Ind.Code 35-43-4-1(b) (1982). The Indiana Criminal Law Study Commission comments accompanying this section say this definition of unauthorized control was meant to cover all the acts constituting theft under Ind.Code 35-17-5-3 (1976), the section at issue here. Thus, we do not believe the term "unauthorized control" in Ind.Code 35-17-5-3 should be construed to penalize acts not described in the new statutory definition.

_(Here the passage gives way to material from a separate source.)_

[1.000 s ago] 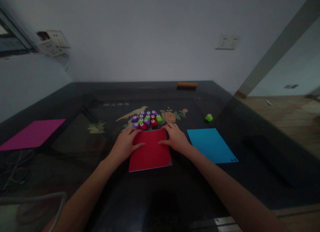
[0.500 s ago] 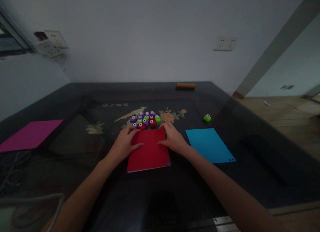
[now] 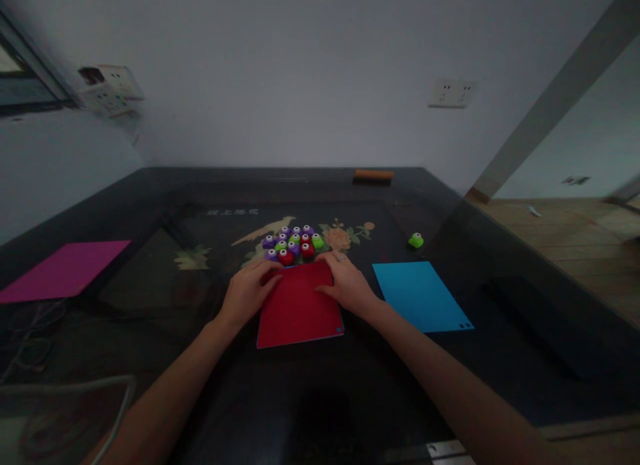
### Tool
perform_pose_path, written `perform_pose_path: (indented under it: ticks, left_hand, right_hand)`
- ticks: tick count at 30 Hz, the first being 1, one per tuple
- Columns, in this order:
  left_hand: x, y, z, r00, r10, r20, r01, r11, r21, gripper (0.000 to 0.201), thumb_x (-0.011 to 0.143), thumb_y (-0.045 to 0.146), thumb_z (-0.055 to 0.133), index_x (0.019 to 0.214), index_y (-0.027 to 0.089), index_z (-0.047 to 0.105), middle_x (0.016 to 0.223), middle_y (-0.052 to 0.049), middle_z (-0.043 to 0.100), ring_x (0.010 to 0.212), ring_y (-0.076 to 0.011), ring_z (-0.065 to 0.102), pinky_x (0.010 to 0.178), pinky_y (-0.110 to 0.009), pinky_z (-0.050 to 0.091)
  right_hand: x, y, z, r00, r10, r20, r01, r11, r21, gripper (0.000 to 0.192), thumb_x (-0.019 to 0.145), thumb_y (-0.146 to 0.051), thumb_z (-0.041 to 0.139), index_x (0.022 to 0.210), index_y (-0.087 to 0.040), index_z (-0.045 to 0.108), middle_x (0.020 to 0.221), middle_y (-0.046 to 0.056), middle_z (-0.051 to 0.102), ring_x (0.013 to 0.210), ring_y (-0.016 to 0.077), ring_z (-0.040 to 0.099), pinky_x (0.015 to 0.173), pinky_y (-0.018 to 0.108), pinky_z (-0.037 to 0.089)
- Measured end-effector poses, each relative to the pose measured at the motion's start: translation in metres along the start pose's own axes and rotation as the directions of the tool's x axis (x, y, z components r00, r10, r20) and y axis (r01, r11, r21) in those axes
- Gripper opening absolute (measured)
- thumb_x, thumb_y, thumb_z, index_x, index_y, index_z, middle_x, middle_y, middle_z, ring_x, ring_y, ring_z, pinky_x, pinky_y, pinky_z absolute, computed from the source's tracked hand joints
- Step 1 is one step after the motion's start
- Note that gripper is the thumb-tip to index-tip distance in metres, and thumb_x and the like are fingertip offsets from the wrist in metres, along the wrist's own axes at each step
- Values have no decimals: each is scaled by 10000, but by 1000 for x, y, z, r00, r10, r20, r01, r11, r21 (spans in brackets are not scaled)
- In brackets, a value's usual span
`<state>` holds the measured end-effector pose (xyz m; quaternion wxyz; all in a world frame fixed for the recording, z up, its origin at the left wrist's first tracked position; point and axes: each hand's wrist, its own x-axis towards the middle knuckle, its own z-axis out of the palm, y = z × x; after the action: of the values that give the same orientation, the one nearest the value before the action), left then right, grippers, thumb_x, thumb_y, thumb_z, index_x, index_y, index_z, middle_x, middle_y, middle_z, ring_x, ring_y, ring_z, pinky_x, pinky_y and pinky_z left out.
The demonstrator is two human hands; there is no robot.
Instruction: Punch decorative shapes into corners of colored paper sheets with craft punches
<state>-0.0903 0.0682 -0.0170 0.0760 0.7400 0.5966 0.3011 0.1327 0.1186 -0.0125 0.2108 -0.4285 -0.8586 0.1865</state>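
two hands rest on one flat red square sheet of paper [image 3: 299,305] lying in the middle of the dark glossy table [image 3: 350,398]. the left hand [image 3: 247,293] lies along the sheet's left edge, fingers spread loosely and thumb on the red surface; the right hand [image 3: 346,286] mirrors it on the right edge. neither is clenched; both press flat on the paper rather than gripping it, which seems to keep the thin sheet from sliding on the slick tabletop. whether any finger curls under the far edge cannot be told.

just beyond the sheet's far edge, touching or nearly so, sits a tight cluster of small rounded plastic punches in purple, green and red [image 3: 294,241], each with a pale button on top. a lone green plastic punch [image 3: 415,240] stands well apart to the right. a smooth blue rectangular sheet [image 3: 421,296] lies just right of the right wrist, and a magenta sheet [image 3: 65,270] lies far left. the table's inlay shows a painted flower and bird motif [image 3: 340,235].
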Motion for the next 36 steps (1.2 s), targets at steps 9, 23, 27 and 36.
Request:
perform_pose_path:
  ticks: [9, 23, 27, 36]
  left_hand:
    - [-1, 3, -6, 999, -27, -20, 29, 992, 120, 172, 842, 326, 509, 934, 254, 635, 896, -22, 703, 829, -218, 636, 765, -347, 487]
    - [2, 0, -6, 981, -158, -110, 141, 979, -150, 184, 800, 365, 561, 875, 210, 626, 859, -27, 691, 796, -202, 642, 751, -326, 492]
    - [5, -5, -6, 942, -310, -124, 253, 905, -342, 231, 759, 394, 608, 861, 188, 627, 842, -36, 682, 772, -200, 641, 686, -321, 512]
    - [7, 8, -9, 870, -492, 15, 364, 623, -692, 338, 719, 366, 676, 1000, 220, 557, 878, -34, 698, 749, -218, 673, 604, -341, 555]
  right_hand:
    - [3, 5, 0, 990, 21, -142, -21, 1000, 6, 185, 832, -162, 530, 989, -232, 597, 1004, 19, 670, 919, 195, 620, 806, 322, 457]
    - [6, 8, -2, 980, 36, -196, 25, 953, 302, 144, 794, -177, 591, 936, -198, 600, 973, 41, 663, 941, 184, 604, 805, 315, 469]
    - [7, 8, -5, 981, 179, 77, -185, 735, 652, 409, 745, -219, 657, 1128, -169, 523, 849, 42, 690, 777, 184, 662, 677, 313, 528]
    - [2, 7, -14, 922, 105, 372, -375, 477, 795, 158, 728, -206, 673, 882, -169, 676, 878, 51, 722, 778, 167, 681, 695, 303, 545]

Under this new definition, Doyle clearly did not exert unauthorized control over ISHCO's property. First, there was no evidence that he transferred the disputed funds without ISHCO's consent or in a manner other than that to which ISHCO had consented. Rather, as the sole shareholder, officer, and director of ISHCO, Doyle clearly consented to the transfer. Nor was there any evidence that Doyle accomplished the transfer of ISHCO funds to his accounting corporation by creating, confirming, or failing to correct a false impression in ISHCO. Further, there was no showing Doyle received ISHCO funds by promising performance he knew would not be performed.

The crux of the State's argument is that, by transferring ISHCO funds to his accounting firm, Doyle violated a fiduciary duty and certain restrictions placed on ISHCO by statute and by its articles of incorporation. Such acts, however, do not constitute an exercise of "unauthorized control" as our legislature has defined it. Bound as we are to construe criminal statutes strictly against the State, Pennington v. State, (1981) Ind., 426 N.E.2d 408, we find that there was insufficient evidence to support a finding that Doyle exerted unauthorized control over ISHCO's property.

Counts six through ten against Doyle were based on Ind.Code 35-17-5-4(1) (1976), which provides as follows:

A person who obtains property upon agreement, or subject to a known legal...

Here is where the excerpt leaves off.